Review Blog

Aug 02 2011

The Shattering by Karen Healey

cover image

Allen and Unwin, 2011. ISBN 9781741758818.
(Age 13+) Recommended. I love a good mystery and when I read the blurb on the back of The Shattering I knew that I was going to read something different. Keri has a plan for what to do if a member of her family was murdered. 'It went:
1. Find the killer.
2. Make sure that they were guilty.
3. Destroy them. Completely.'

Keri's older has committed suicide and Keri is devastated. She just can't believe that Jake would do that. When Janna and rich boy Sione, who have also lost brothers through suicide, come up with a theory that young boys are being murdered she is all too ready to accept it.

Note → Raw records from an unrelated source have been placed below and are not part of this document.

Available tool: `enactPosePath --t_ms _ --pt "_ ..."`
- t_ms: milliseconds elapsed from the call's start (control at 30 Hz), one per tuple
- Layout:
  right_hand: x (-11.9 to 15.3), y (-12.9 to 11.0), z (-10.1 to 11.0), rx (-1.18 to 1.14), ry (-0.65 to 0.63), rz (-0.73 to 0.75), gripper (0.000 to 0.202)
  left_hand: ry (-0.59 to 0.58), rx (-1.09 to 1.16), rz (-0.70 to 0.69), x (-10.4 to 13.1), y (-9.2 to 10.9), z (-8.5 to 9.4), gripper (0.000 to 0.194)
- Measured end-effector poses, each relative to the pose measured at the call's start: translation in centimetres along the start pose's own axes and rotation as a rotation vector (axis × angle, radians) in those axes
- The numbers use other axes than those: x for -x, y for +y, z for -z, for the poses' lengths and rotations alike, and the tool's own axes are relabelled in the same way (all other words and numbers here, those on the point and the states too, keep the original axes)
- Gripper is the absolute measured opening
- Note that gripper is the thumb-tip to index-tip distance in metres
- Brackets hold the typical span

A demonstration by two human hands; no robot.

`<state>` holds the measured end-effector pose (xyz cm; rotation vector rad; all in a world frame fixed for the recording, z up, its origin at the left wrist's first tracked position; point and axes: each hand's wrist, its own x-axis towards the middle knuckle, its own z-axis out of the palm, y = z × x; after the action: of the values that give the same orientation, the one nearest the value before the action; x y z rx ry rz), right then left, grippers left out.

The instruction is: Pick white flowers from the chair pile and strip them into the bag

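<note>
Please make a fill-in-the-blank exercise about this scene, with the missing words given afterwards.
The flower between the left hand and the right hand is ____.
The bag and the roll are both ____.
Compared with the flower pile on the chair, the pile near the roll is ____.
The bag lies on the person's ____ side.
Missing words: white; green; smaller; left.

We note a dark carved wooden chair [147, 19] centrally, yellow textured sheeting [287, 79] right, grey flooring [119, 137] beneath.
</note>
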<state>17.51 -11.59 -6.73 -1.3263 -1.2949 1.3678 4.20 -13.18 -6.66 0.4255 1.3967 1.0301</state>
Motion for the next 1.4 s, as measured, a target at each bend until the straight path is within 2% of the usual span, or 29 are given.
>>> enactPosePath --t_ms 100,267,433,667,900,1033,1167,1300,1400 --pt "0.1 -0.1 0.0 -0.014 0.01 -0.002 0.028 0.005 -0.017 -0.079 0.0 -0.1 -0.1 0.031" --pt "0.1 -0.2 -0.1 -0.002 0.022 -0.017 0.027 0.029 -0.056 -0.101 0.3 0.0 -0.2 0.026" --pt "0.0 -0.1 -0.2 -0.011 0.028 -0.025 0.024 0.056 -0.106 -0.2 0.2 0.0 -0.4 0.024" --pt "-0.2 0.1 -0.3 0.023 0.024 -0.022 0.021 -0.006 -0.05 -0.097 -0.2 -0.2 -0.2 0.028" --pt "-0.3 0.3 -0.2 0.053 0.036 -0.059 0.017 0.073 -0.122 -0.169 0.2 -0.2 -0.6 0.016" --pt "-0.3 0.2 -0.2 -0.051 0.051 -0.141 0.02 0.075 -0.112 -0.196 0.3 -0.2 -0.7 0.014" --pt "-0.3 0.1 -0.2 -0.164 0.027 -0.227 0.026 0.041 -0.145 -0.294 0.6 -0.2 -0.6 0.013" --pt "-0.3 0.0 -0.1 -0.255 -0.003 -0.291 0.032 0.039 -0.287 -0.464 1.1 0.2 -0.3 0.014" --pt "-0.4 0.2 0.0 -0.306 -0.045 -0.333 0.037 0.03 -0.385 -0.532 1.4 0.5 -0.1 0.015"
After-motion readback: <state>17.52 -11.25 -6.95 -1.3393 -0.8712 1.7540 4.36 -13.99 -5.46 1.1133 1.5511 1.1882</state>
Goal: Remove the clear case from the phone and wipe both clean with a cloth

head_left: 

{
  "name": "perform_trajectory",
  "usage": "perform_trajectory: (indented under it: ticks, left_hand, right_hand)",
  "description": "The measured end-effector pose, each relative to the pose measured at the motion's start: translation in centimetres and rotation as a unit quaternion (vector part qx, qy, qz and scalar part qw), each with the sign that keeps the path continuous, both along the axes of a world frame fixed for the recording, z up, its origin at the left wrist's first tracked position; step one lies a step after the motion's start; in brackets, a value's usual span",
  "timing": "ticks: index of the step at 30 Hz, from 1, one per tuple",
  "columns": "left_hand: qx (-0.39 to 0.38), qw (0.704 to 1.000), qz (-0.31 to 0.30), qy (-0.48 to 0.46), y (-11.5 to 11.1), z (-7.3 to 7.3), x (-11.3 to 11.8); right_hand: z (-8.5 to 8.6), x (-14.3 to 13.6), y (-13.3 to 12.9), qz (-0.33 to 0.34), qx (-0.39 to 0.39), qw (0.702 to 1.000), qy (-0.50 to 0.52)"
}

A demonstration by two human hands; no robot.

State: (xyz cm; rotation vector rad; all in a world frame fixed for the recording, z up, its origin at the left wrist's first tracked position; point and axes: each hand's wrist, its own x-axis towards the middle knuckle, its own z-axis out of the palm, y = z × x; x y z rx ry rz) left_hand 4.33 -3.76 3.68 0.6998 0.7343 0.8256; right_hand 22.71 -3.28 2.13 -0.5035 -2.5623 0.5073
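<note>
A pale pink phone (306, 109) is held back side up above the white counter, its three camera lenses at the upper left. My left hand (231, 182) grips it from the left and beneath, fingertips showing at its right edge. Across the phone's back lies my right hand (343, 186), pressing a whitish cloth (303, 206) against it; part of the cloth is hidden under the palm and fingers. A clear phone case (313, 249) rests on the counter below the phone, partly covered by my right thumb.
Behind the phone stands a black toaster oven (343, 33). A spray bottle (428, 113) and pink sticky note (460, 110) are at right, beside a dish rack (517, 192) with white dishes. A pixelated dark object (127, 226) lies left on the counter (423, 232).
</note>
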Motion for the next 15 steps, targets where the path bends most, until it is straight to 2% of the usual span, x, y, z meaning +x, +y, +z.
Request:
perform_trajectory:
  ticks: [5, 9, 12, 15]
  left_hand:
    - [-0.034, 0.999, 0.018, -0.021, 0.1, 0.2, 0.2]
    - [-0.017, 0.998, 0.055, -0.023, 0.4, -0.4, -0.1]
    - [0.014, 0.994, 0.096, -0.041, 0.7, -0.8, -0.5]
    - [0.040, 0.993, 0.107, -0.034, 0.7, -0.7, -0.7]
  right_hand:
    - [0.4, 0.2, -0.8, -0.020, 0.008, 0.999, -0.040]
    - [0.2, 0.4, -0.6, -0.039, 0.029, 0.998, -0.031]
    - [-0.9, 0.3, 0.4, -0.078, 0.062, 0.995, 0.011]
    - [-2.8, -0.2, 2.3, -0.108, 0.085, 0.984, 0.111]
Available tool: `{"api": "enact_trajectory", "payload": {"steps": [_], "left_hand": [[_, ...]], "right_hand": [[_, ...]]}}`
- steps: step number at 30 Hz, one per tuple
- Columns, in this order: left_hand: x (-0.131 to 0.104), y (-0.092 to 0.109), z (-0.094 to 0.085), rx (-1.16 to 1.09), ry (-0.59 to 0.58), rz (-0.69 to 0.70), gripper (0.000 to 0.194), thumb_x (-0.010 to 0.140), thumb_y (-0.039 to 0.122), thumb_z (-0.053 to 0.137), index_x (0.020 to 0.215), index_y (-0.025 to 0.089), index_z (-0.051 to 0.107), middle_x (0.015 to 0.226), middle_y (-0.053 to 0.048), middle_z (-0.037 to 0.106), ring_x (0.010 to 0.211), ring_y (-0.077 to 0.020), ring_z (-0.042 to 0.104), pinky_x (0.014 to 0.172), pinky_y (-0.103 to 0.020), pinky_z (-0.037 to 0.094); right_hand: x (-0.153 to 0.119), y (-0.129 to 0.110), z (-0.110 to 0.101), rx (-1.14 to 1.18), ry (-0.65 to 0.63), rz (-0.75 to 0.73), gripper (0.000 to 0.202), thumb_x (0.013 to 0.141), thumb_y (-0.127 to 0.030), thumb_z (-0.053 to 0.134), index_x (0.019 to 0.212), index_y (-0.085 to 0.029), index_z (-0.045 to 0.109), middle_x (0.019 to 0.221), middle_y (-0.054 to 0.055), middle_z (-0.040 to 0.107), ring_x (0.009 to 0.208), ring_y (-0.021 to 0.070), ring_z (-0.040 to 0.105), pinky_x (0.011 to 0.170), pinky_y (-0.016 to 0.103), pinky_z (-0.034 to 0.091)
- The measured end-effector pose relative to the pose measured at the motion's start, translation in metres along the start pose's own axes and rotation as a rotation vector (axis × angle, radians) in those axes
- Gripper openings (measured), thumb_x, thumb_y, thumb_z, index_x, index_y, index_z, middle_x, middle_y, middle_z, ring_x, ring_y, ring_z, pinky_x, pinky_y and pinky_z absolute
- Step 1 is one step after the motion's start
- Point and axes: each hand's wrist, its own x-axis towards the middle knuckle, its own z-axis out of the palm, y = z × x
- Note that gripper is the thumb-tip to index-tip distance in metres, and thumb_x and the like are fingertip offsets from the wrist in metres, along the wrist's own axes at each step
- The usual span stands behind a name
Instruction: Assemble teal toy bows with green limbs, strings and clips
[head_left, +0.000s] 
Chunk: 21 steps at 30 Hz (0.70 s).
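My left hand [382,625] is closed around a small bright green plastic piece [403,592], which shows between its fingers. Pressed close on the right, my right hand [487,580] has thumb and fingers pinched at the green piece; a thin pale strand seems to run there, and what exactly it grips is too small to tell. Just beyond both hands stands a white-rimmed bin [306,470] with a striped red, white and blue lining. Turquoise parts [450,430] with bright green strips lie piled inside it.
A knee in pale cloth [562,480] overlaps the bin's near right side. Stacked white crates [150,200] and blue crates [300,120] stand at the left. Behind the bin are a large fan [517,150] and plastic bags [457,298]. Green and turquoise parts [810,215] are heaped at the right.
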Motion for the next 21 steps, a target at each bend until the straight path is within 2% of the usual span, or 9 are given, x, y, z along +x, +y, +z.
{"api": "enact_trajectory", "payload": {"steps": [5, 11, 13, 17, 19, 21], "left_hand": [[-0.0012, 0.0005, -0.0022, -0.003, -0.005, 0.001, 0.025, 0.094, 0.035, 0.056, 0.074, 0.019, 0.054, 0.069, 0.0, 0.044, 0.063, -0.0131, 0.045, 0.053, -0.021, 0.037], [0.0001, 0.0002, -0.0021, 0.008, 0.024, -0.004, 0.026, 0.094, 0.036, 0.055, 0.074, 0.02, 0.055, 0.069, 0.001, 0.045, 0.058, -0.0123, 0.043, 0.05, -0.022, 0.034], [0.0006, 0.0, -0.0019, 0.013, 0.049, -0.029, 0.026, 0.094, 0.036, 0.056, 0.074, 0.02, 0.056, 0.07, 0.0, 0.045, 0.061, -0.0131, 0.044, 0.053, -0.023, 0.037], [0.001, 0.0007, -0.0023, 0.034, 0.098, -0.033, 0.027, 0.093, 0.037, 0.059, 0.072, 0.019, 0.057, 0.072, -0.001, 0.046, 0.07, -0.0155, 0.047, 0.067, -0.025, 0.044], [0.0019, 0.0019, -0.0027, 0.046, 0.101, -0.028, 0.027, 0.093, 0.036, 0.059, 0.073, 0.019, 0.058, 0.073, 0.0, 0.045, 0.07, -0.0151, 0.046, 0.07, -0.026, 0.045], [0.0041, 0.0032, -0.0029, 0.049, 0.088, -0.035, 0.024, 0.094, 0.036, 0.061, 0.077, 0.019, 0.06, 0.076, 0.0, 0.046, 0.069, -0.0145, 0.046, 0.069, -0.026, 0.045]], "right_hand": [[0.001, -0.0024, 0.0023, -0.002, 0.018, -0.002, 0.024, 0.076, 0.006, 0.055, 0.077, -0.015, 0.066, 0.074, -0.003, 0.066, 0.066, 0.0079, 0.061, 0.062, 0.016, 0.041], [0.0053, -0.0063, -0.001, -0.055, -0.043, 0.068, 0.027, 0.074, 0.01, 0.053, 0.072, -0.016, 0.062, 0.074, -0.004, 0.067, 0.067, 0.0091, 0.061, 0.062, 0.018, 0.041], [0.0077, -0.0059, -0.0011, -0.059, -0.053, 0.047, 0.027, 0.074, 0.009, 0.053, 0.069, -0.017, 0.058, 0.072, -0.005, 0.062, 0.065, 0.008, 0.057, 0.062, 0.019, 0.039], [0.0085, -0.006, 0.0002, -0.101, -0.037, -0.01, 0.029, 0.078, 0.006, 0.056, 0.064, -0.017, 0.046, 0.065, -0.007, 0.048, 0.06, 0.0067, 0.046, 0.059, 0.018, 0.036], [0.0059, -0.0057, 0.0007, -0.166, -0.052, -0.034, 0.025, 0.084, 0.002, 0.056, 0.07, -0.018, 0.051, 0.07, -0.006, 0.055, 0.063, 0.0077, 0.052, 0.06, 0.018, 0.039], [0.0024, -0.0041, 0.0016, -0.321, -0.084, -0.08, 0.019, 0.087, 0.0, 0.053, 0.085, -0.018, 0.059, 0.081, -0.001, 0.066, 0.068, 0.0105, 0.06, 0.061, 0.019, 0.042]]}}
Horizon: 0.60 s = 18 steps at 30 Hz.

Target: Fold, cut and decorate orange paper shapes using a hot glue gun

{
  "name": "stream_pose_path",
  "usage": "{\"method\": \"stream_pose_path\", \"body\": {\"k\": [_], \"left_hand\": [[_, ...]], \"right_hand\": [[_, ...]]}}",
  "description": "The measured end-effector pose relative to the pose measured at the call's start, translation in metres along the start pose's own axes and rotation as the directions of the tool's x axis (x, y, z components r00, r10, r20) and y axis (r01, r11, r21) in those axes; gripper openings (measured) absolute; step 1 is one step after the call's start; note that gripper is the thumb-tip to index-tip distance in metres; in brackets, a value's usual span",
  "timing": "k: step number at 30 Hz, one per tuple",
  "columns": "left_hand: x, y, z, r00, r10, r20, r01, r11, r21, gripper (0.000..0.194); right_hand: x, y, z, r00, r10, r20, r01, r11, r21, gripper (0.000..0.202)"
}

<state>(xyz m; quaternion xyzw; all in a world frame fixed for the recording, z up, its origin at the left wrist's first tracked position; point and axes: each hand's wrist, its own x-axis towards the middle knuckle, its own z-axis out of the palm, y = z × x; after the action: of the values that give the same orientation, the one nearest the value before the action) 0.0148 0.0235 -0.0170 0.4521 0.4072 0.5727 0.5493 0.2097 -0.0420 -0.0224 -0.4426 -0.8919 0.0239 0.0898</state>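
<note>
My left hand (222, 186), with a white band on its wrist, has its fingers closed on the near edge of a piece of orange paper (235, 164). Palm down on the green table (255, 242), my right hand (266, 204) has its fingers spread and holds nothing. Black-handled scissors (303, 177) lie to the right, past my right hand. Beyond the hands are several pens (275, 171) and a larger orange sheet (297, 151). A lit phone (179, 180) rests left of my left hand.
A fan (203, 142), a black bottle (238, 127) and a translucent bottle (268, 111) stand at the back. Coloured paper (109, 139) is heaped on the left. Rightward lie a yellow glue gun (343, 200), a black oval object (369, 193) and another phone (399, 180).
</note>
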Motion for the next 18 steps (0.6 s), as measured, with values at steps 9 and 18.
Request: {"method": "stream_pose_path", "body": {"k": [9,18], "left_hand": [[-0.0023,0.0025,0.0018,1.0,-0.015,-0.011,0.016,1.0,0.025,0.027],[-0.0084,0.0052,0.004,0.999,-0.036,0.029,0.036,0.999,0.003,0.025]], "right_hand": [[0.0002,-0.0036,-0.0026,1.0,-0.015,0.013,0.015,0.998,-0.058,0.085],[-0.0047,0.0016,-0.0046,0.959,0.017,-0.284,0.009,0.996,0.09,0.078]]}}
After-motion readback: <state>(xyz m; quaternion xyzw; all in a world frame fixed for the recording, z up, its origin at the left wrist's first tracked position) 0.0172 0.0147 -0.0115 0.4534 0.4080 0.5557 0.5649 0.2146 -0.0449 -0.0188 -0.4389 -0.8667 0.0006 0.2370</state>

Together they start researching and a pattern that indicated foul play, begins to emerge. But what happens when they get too close to the truth?
The idyllic setting of Summerton, in the South Island of New Zealand, provides a beautiful but occasionally sinister background as Keri and her friends investigate the increasingly frightening events that unfold. Why does no one ever leave Summerton? How does it survive when other coastal towns face financial disaster?
Healey's first book, Guardian of the dead was a fantasy, but in this one, although she has some paranormal elements, including witchcraft, she concentrates very successfully on the murder mystery. Janna has dabbled in witchcraft, but the local coven wouldn't accept her. When she suggests that magic may play a part in the mystery, Keri is sceptical, but is willing to search out the truth.
An array of characters and descriptions of family life enrich this novel. Healey portrays a family almost coming apart from the stress of a suicide: Keri's mother is over-protective and can't bear to face Christmas. Keri copes by having a plan for every eventuality even though she knows objectively that that can't work. Sione has lived in the shadow of his brother and is struggling to emerge and Janna opts for a high profile to hide any inadequacies.
Woven throughout the mystery story are the themes of suicide, living in a sibling's shadow and grief. These and other teen issues are handled well by Healey who is certainly an author whose work I will continue to seek out. Links to information about suicide are given at the end.
It is recommended for teens who like mysteries with authentic characters and plenty of suspense.